I have a doubt about how to prepare the sentences that include groups of uppercase characters to express abbreviated terms. I’ll put examples in English, although my target language is Basque, but I think this issue is similar in many languages.
Abbreviations like FBI, BBC, KGB… are spelled letter-by-letter. Should I let them just as they are in the text ("FBI"
)? Or perhaps I should separate the letters with spaces ("F B I"
) so the after-processing work will recognize that they are separate letters and will expect people pronouncing spelled letters in the recordings?
Abbreviations like NATO, UNESCO, NASA… are pronounced as words because their syllabic configuration. Should I let them just as they are in the text ("NATO"
)? Or perhaps I should put them in lowercase ("nato"
) to differentiate them from the letter abbreviations?
I understand that writing both type of abbreviations as they are written in normal situations, will make the trained result poorer. But perhaps I’m wrong and nothing has to be done.
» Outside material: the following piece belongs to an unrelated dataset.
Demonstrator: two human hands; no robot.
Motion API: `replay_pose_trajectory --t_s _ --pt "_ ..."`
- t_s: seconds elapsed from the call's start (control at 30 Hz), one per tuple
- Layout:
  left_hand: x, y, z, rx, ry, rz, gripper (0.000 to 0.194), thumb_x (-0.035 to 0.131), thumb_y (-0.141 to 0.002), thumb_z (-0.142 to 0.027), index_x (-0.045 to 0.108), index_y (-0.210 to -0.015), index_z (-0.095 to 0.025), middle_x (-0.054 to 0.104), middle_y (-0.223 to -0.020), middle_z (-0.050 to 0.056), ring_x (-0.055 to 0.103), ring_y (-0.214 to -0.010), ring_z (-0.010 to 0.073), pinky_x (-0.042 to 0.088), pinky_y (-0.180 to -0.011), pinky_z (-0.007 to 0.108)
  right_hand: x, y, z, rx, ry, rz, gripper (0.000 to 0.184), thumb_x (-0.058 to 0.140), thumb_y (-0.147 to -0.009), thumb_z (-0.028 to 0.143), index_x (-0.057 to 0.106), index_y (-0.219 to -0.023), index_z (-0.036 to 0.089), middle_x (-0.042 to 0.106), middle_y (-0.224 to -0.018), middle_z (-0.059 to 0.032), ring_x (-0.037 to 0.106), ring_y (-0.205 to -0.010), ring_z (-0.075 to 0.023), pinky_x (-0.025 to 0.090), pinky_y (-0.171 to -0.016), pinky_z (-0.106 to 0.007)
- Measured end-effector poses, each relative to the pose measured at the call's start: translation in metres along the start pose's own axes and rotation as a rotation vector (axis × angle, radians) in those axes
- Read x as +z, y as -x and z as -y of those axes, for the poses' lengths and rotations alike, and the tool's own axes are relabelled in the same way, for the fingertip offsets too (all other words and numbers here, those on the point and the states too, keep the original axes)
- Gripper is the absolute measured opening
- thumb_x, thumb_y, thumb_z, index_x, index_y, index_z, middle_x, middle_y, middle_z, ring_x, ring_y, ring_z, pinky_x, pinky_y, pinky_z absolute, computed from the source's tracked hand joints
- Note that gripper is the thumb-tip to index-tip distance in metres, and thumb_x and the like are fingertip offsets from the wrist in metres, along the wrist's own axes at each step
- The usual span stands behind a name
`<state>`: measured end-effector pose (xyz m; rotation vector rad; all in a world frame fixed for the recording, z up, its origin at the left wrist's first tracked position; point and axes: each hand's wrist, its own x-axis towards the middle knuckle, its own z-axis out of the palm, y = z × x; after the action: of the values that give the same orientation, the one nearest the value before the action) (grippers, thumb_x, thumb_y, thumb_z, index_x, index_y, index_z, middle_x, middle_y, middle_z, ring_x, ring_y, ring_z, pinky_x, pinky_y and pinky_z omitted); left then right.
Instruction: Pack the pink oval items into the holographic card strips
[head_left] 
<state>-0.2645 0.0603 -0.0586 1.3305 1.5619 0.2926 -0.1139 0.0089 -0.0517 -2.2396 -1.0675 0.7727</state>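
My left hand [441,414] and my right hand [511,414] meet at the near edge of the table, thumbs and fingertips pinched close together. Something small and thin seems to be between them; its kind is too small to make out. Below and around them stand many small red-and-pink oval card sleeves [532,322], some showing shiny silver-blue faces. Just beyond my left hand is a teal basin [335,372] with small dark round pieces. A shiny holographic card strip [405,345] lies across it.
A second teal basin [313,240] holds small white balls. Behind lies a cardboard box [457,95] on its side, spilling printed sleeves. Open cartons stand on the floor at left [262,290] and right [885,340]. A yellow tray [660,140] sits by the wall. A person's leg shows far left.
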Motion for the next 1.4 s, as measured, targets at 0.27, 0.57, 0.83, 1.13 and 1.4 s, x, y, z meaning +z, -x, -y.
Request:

This is my doubt I would appreciate if someone can put some light in this subject or I’ll decide just to avoid all the abbreviations in the collected sentences. Unfortunately I suspect this decision also can produce a worse trained system, but I have no clue on deep learning techniques and perhaps I’m absolutely wrong.
What do you recommend me to do with Basque letter and syllable abbreviations?